## Task prompt
If a line in the data holds "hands", copy that line out in full.

---------- Entries supplied ----------

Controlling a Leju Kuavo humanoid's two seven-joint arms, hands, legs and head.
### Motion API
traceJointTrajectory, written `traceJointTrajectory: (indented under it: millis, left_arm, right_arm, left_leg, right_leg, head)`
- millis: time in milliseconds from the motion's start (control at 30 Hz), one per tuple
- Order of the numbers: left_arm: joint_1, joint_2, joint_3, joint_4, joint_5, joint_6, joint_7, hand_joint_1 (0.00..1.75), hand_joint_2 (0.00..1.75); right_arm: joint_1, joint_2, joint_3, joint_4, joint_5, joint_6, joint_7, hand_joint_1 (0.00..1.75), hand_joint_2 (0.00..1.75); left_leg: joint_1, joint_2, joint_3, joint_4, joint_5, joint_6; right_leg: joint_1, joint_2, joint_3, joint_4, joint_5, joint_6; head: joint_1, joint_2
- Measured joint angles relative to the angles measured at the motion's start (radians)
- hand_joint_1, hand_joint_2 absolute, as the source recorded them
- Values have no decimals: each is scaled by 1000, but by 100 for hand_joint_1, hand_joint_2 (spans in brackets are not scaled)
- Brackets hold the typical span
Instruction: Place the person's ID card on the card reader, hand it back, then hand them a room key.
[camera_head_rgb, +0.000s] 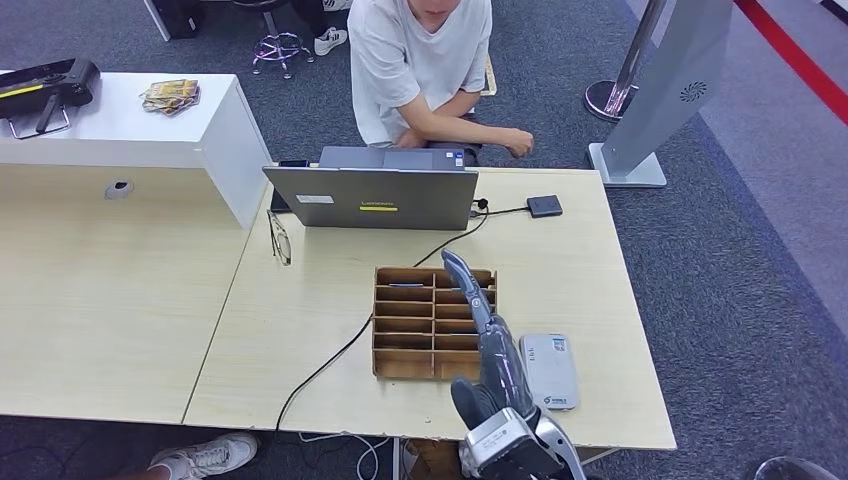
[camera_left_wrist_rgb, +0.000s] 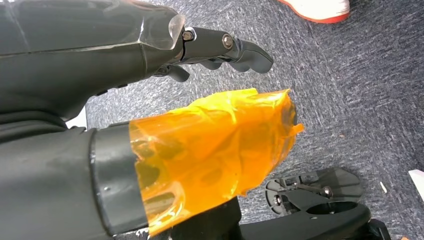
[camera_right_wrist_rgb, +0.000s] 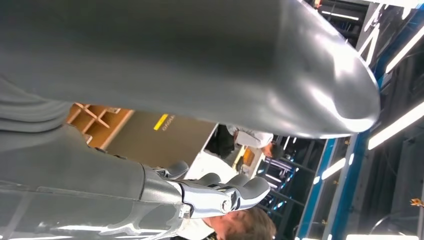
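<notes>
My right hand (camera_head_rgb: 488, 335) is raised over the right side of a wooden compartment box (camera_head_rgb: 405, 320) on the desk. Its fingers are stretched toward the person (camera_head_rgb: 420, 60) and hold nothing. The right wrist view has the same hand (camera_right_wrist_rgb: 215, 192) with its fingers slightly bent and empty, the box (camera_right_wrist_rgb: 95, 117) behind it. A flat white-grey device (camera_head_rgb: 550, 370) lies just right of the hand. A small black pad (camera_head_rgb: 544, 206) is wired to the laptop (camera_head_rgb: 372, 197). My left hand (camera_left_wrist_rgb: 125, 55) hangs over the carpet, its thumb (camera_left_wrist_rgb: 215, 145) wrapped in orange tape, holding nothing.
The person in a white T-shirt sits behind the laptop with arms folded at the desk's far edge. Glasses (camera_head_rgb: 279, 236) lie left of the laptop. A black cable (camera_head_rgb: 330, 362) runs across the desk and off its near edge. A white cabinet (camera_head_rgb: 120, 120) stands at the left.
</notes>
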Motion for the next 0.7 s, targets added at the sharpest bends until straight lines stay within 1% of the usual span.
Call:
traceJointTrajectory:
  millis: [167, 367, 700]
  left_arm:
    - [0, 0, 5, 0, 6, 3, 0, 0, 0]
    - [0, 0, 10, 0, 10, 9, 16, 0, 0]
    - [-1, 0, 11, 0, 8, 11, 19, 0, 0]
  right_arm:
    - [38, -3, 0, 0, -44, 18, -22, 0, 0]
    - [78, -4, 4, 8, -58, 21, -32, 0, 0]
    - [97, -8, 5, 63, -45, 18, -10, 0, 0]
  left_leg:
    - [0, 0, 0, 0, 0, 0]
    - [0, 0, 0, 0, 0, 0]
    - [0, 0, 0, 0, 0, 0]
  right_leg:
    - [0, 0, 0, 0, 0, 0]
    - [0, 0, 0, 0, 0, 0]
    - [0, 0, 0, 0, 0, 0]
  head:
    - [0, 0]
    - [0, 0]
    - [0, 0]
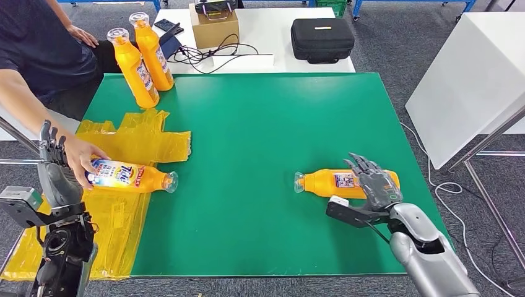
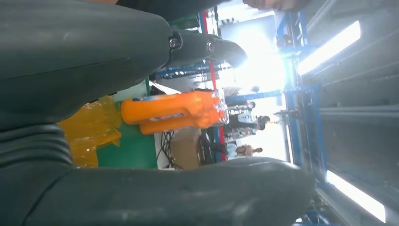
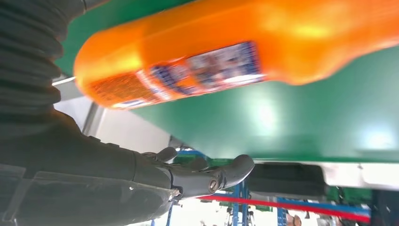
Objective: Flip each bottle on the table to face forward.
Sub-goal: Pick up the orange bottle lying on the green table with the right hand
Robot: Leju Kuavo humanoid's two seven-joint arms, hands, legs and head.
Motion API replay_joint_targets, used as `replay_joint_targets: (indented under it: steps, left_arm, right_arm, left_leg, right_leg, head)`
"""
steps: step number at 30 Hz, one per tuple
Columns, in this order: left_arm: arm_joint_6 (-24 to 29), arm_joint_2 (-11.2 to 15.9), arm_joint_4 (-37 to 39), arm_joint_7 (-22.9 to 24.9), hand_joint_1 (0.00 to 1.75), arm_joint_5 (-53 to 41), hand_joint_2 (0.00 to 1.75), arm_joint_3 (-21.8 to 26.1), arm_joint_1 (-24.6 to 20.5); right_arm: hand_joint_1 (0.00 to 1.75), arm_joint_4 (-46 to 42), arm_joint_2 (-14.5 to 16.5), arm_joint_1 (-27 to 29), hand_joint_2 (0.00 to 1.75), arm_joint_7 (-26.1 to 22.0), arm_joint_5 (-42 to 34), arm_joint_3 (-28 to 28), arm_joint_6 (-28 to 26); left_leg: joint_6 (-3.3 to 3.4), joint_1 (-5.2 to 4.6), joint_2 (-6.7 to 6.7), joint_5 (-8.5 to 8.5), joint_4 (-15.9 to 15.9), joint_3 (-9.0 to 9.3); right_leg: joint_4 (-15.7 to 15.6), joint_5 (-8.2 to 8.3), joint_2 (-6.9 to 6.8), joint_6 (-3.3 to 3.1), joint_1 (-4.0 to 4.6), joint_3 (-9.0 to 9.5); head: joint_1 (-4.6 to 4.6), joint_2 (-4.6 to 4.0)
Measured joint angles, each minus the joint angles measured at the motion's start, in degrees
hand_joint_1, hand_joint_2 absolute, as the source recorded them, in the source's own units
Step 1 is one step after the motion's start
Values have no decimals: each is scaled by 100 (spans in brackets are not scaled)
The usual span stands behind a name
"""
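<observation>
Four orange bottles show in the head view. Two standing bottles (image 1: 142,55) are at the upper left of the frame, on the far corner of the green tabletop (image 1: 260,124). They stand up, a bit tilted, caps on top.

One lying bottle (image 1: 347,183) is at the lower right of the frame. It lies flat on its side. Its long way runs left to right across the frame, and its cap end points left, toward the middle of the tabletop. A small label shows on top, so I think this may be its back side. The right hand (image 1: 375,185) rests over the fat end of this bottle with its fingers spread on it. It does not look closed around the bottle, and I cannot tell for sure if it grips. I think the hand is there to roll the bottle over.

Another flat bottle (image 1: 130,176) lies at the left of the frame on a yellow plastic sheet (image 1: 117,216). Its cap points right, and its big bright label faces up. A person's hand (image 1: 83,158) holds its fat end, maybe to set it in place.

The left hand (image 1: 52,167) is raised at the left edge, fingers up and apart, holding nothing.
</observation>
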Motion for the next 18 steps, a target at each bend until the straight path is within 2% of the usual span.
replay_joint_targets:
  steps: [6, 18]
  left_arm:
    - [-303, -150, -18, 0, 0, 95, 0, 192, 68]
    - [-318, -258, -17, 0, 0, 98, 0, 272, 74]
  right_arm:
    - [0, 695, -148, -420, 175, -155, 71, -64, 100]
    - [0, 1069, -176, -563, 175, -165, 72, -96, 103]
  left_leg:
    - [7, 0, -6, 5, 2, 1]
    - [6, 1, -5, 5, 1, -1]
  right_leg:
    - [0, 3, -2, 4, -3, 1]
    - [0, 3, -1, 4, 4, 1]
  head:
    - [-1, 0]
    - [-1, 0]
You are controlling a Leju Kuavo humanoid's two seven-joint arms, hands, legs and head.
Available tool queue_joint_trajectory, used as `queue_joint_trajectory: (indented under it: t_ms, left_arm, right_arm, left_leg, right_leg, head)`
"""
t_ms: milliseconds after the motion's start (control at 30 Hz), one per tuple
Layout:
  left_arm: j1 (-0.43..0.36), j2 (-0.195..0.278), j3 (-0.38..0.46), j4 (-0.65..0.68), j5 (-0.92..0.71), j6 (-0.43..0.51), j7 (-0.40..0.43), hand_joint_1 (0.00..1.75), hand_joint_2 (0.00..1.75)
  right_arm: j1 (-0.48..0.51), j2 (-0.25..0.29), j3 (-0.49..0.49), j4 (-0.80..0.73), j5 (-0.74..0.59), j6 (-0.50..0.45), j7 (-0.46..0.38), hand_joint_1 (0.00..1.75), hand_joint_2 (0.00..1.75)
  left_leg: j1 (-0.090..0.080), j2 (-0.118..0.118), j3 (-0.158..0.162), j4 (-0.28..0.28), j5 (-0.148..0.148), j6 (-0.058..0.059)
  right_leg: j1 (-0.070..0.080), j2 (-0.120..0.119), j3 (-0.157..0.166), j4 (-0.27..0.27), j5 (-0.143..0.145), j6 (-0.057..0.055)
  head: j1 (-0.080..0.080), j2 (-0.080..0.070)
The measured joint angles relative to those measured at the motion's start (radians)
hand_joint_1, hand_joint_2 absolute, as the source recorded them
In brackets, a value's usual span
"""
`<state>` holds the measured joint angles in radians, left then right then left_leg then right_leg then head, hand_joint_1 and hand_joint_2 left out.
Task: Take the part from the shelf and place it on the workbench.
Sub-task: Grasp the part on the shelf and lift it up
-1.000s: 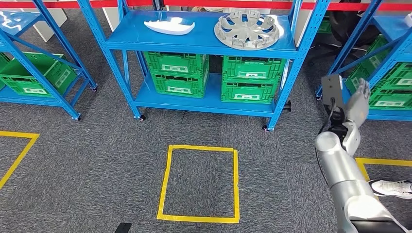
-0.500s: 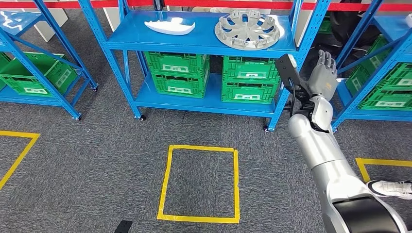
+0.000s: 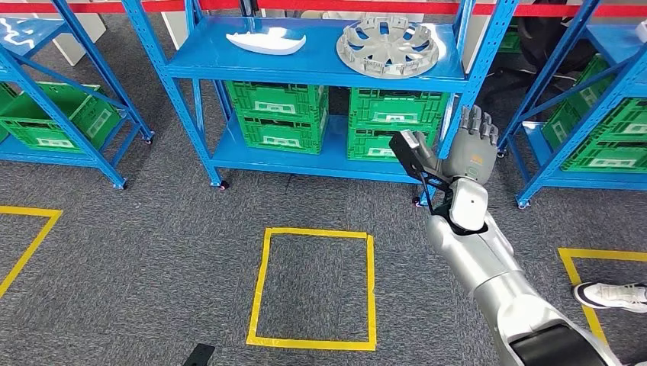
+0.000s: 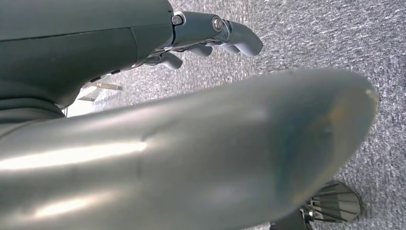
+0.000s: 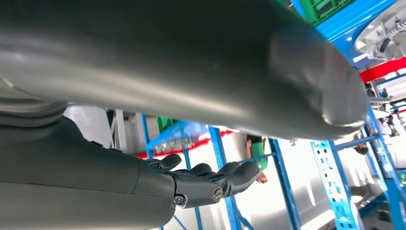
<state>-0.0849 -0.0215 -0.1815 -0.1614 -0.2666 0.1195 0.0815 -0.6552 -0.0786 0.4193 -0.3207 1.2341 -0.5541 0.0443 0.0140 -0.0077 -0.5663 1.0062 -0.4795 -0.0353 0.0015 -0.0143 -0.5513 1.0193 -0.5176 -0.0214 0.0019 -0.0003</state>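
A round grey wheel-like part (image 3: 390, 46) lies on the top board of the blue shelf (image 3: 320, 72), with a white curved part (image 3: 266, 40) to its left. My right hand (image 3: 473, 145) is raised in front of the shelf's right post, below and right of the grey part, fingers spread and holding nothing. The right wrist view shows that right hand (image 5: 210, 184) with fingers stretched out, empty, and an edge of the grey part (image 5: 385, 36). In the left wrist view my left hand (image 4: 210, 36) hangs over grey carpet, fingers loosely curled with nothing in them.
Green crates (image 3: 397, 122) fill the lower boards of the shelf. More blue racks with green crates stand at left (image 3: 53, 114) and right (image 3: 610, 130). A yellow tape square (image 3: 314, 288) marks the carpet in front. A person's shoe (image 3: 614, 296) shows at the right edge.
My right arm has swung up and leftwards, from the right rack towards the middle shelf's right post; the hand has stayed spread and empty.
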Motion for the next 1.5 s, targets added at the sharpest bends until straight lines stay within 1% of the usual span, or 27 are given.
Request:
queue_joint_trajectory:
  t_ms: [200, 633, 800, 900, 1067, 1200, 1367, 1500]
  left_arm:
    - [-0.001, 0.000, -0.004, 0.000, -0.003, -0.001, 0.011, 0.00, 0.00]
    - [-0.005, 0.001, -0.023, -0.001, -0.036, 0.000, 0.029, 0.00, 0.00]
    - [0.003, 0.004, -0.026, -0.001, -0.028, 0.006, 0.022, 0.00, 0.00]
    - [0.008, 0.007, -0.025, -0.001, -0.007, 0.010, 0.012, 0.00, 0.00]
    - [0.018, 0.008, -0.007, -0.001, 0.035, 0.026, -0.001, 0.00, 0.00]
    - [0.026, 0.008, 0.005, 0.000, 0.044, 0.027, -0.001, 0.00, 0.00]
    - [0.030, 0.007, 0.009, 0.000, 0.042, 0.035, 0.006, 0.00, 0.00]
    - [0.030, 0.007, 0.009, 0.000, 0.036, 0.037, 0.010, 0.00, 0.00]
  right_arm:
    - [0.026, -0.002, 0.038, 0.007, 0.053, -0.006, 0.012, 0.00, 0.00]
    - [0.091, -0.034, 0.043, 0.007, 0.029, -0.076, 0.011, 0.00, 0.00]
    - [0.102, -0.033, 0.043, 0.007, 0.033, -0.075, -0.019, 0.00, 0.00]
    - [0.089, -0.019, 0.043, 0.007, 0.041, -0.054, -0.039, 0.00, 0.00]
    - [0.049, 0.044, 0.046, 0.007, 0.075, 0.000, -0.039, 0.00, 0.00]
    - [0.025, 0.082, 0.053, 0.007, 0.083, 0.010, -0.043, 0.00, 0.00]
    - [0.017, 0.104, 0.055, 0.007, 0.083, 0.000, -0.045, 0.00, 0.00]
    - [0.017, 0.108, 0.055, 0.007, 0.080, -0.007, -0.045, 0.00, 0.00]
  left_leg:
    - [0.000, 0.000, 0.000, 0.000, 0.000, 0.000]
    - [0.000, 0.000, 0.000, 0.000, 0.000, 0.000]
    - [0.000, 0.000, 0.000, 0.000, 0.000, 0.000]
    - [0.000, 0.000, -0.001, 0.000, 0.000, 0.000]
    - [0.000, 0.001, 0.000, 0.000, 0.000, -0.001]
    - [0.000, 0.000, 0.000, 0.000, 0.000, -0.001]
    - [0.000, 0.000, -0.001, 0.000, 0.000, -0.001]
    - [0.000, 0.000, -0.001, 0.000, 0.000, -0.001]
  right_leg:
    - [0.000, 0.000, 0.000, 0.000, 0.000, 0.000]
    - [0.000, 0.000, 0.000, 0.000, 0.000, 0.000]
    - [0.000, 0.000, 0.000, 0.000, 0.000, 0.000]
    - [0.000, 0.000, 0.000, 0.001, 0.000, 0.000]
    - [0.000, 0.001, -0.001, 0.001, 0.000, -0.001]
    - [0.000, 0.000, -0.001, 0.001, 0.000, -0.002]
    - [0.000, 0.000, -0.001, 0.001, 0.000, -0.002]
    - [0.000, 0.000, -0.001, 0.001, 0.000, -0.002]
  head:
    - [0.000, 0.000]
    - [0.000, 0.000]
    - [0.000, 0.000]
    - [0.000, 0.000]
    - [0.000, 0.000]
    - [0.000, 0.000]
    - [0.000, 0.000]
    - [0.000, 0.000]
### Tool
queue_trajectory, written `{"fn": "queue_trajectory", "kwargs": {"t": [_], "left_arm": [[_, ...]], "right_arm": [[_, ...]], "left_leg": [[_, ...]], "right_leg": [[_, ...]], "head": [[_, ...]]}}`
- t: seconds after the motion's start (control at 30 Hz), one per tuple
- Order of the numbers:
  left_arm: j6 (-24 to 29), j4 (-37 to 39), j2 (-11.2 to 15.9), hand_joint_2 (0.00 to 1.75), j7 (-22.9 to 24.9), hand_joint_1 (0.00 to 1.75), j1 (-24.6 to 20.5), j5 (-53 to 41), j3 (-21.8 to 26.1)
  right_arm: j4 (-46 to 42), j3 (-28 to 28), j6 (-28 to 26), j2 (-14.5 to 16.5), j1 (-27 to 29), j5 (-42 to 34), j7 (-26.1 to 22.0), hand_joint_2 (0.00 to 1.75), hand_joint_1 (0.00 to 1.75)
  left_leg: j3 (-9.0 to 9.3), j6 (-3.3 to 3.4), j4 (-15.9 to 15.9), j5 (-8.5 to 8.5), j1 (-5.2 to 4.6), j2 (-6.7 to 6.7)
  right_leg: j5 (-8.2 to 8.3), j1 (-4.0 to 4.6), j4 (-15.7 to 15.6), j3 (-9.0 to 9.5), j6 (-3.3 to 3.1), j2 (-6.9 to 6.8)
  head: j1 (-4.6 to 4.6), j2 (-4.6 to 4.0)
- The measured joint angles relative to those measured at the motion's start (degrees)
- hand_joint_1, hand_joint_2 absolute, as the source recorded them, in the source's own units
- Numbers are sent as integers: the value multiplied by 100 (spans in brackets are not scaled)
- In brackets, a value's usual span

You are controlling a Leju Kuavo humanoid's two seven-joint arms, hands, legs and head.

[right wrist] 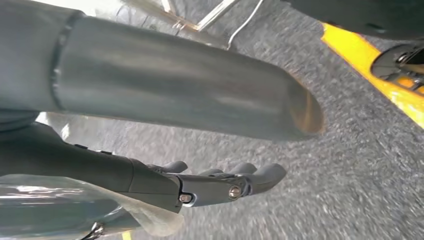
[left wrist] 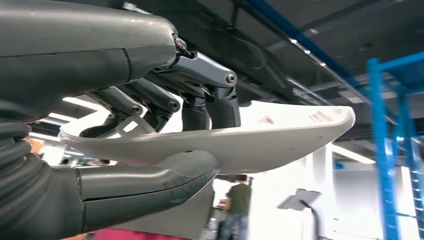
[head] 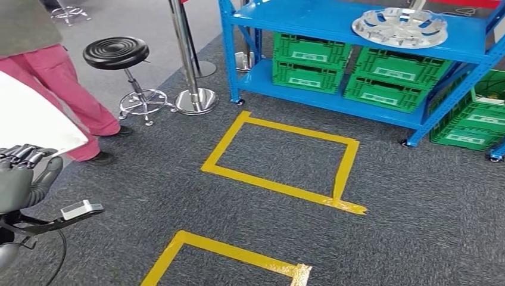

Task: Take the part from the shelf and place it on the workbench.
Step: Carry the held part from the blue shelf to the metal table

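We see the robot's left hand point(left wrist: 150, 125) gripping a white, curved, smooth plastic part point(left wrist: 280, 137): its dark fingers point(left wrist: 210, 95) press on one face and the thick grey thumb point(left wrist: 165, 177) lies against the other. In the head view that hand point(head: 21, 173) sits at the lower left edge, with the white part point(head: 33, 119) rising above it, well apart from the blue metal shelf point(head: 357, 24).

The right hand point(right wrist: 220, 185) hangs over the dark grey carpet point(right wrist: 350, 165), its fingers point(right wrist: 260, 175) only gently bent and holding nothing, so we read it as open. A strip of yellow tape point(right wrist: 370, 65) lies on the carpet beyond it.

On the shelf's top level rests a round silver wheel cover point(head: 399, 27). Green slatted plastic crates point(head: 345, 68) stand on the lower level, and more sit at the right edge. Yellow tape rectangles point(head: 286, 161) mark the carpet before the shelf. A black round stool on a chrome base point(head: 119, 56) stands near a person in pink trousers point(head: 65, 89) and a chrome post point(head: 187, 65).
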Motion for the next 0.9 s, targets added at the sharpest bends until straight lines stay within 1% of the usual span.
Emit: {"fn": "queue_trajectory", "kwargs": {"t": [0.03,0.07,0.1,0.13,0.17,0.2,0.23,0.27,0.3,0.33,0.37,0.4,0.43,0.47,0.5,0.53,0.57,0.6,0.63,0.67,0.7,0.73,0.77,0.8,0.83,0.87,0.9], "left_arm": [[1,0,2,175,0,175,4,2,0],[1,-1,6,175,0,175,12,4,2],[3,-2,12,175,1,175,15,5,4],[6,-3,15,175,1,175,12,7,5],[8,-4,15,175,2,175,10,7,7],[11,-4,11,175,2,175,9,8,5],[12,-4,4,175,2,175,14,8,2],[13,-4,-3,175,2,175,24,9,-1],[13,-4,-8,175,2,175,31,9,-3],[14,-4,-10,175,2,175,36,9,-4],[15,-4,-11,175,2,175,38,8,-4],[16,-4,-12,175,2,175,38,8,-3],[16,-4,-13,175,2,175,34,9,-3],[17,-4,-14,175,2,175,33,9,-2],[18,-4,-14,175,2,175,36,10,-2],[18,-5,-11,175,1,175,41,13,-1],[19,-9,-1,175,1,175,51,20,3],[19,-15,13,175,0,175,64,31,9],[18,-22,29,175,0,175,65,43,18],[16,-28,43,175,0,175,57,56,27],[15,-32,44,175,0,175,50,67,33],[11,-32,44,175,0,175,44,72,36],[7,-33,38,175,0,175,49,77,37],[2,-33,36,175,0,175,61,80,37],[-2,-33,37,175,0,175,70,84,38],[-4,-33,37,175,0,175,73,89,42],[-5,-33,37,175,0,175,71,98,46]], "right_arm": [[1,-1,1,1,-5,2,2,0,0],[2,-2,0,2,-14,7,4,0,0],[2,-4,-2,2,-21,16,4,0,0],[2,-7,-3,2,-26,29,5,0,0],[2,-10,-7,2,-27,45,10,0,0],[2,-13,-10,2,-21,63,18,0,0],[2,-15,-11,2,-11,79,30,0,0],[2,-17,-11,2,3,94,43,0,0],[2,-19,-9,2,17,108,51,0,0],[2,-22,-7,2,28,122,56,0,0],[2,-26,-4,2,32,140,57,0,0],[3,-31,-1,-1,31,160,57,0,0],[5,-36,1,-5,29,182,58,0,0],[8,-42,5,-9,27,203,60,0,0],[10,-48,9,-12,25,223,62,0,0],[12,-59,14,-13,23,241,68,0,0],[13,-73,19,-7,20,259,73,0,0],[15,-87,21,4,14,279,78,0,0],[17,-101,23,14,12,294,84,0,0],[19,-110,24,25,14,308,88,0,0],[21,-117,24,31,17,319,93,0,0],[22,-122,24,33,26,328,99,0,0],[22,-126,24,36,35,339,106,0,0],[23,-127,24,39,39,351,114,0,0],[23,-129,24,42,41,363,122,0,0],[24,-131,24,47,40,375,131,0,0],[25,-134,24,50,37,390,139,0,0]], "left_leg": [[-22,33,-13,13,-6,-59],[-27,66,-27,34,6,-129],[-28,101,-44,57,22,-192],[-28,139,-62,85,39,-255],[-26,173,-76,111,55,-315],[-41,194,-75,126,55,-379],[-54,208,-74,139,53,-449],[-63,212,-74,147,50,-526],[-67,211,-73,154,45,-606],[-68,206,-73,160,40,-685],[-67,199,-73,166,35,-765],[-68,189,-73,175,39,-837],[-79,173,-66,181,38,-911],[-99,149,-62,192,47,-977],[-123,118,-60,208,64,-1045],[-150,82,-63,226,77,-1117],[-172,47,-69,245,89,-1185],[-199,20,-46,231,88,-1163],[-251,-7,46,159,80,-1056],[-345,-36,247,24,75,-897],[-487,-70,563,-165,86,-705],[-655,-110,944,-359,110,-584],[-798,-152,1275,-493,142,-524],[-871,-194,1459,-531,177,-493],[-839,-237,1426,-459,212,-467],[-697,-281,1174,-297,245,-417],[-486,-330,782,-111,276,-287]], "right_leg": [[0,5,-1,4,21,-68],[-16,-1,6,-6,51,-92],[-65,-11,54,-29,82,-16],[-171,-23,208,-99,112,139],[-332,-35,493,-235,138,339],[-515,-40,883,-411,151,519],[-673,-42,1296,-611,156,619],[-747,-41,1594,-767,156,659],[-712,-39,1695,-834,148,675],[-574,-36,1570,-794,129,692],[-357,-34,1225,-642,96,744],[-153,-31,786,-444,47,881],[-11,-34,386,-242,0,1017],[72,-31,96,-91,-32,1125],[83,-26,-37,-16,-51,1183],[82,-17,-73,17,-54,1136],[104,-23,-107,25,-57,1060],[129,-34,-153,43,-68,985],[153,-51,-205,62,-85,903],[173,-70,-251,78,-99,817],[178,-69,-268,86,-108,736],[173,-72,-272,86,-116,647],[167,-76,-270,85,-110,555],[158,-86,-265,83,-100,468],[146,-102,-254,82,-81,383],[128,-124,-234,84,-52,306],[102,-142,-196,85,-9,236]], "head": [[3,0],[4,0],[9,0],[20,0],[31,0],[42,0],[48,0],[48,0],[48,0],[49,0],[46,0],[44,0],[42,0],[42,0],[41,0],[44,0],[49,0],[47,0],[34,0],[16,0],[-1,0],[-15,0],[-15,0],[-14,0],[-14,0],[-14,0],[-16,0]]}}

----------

## Task output
Controlling a Leju Kuavo humanoid's two seven-joint arms, hands, legs and head.
Robot: Leju Kuavo humanoid's two seven-joint arms, hands, legs and head.
You are controlling a Leju Kuavo humanoid's two seven-joint arms, hands, legs and head.
You are controlling a Leju Kuavo humanoid's two seven-joint arms, hands, legs and head.

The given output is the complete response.